_ABOUT THIS TASK_
The data must be given again in full, with no line altered.

_INFORMATION PROVIDED_
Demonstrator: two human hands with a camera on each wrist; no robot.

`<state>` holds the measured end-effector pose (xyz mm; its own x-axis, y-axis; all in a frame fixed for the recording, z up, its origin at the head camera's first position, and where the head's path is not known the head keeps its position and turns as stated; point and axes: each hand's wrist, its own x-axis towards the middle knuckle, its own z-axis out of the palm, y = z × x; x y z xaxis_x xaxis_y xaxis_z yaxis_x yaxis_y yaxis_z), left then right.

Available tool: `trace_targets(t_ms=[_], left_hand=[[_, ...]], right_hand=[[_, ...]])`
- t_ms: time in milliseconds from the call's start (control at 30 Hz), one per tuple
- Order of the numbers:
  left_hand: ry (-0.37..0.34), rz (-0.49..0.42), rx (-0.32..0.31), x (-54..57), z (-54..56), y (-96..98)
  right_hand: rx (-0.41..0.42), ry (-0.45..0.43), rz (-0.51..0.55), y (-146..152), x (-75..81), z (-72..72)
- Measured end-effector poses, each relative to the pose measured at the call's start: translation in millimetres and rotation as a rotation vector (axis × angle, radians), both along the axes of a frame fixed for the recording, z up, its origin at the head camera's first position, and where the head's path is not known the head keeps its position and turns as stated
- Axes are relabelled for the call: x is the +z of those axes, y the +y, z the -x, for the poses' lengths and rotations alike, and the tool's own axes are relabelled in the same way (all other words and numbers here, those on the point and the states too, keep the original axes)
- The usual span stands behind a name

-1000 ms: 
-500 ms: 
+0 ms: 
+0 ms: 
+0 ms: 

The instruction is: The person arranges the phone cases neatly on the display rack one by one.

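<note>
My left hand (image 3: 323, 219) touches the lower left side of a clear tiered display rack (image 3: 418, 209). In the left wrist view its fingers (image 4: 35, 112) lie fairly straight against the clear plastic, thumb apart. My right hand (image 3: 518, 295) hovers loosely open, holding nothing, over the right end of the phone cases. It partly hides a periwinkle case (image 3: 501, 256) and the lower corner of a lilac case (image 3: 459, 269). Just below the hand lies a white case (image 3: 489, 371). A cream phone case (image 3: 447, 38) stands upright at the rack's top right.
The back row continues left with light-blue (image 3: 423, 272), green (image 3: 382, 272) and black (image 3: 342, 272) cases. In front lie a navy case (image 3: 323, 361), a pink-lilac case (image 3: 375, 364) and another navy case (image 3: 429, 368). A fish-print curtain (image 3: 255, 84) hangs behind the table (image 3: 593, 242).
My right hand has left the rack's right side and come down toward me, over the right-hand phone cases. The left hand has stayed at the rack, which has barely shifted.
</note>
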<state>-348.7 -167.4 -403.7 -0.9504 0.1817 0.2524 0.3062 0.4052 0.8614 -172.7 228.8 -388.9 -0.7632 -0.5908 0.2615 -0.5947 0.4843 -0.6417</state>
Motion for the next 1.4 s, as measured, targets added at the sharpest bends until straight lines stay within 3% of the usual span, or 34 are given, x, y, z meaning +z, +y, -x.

_YOUR SOLUTION_
Demonstrator: two human hands with a camera on each wrist; no robot.

`<state>` holds the measured end-effector pose (xyz mm; its own x-axis, y-axis; all in a frame fixed for the recording, z up, its origin at the head camera's first position, and where the head's path is not known the head keeps its position and turns as stated; point and axes: each hand's wrist, its own x-axis towards the middle knuckle, its own z-axis out of the palm, y = z × x; x y z xaxis_x xaxis_y xaxis_z yaxis_x yaxis_y yaxis_z), left then right.

Available tool: `trace_targets(t_ms=[_], left_hand=[[_, ...]], right_hand=[[_, ...]])`
- t_ms: time in milliseconds from the call's start (control at 30 Hz), one per tuple
- Order of the numbers:
  left_hand: ry (-0.37..0.34), rz (-0.49..0.42), rx (-0.32..0.31), x (-54..57), z (-54..56), y (-96..98)
  right_hand: rx (-0.41..0.42), ry (-0.45..0.43), rz (-0.51..0.55), y (-146..152), x (-75..81), z (-72..72)
- Measured end-effector poses, each relative to the pose measured at the call's start: translation in millimetres and rotation as a rotation vector (axis × angle, radians), both along the axes of a frame fixed for the recording, z up, its origin at the head camera's first position, and where the head's path is not known the head keeps its position and turns as stated
- Axes are relabelled for the call: x is the +z of those axes, y the +y, z the -x, for the poses' lengths and rotations alike, and the tool's own axes are relabelled in the same way (all other words and numbers here, those on the point and the states too, keep the original axes)
- The usual span stands behind a name

-1000 ms: 
-500 ms: 
+0 ms: 
+0 ms: 
+0 ms: 

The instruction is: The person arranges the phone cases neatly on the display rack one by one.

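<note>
My left hand (image 3: 323, 219) touches the lower left side of a clear tiered display rack (image 3: 418, 209). In the left wrist view its fingers (image 4: 35, 112) lie fairly straight against the clear plastic, thumb apart. My right hand (image 3: 518, 295) hovers loosely open, holding nothing, over the right end of the phone cases. It partly hides a periwinkle case (image 3: 501, 256) and the lower corner of a lilac case (image 3: 459, 269). Just below the hand lies a white case (image 3: 489, 371). A cream phone case (image 3: 447, 38) stands upright at the rack's top right.
The back row continues left with light-blue (image 3: 423, 272), green (image 3: 382, 272) and black (image 3: 342, 272) cases. In front lie a navy case (image 3: 323, 361), a pink-lilac case (image 3: 375, 364) and another navy case (image 3: 429, 368). A fish-print curtain (image 3: 255, 84) hangs behind the table (image 3: 593, 242).
My right hand has left the rack's right side and come down toward me, over the right-hand phone cases. The left hand has stayed at the rack, which has barely shifted.
</note>
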<state>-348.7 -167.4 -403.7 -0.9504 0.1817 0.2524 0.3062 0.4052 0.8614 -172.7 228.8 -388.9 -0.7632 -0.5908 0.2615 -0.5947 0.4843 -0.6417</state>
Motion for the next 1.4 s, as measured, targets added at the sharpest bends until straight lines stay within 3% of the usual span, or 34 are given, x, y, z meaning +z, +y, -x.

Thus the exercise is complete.